Objective To better understand the current state and challenges of precision medicine interoperability using a national genetic testing registry (GTR) as a starting point, placed in the context of established interoperability formats.
Methods We performed an exploratory analysis of the National Institutes of Health GTR. Relevant standards included Health Level Seven International Version 3 Implementation Guide for Family History, the Human Genome Organization Gene Nomenclature Committee (HGNC) database and Systematised Nomenclature of Medicine – Clinical Terms (SNOMED CT). We analysed the distribution of genetic testing laboratories, genetic test characteristics and standardised genome/clinical code mappings, stratified by laboratory setting.

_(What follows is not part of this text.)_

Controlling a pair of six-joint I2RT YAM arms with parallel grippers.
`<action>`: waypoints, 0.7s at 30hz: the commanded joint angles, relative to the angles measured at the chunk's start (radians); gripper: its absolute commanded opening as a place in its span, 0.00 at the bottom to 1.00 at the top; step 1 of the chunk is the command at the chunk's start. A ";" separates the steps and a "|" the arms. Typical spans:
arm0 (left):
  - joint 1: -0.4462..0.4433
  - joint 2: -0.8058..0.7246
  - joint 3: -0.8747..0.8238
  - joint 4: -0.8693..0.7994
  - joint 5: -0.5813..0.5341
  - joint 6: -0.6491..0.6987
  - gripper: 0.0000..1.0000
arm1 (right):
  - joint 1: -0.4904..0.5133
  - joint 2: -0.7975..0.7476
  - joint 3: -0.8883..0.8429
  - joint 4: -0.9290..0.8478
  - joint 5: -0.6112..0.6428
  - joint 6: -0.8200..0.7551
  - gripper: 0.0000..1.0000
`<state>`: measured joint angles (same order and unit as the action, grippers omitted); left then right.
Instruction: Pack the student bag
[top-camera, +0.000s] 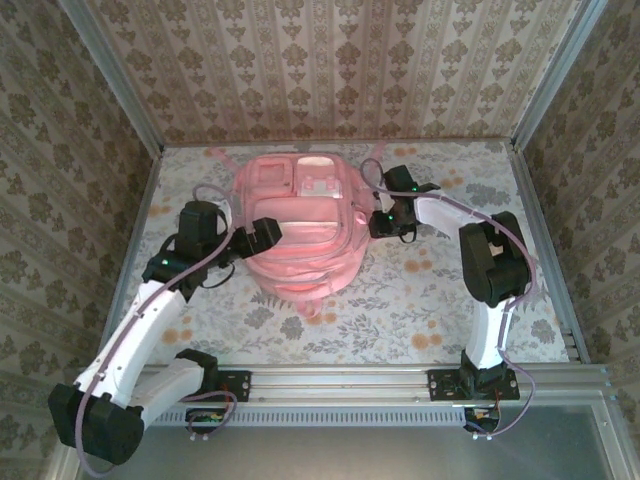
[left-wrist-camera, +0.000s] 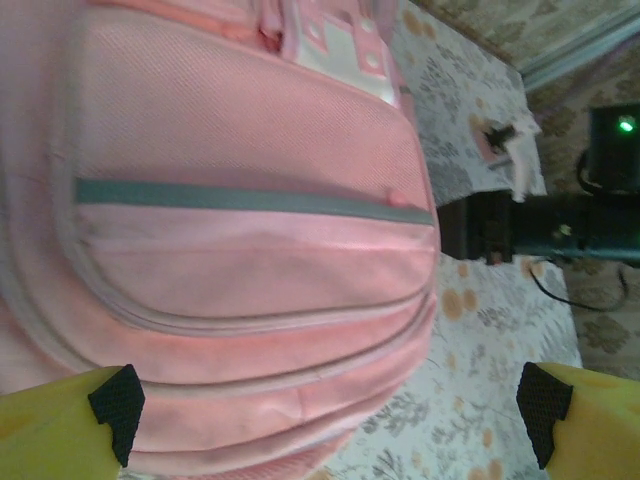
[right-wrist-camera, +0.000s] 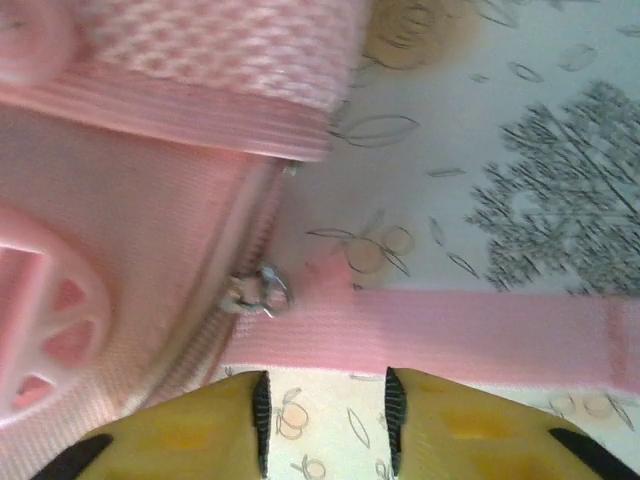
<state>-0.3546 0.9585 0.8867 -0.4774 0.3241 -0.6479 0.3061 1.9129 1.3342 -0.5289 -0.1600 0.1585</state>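
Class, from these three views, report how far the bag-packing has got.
Done: only placement; the student bag lies on the table, apparently zipped. In hand: the left hand spreads open at its front pocket, the right hand open near the zipper pull and strap, gripping nothing. Left: opening, loading, closing.

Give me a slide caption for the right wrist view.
Right gripper open above the floral cloth, just short of a pink strap beside the bag zipper pull.
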 joint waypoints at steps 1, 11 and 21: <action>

Results There were a total of 25,472 genetic tests from 240 laboratories testing for approximately 3,632 distinct genes. Most tests focused on diagnosis, mutation confirmation and/or the risk assessment of germline mutations that could be passed to offspring. Genes were successfully mapped to all HGNC identifiers, but less than half of tests were mapped to SNOMED CT codes, highlighting significant gaps when linking genetic tests to standardised clinical codes that explain the medical motivations behind test ordering.
Conclusion While precision medicine could potentially transform healthcare, successful practical and clinical applications will first require the comprehensive and responsible adoption of interoperable standards, terminologies and formats across all aspects of the precision medicine pipeline.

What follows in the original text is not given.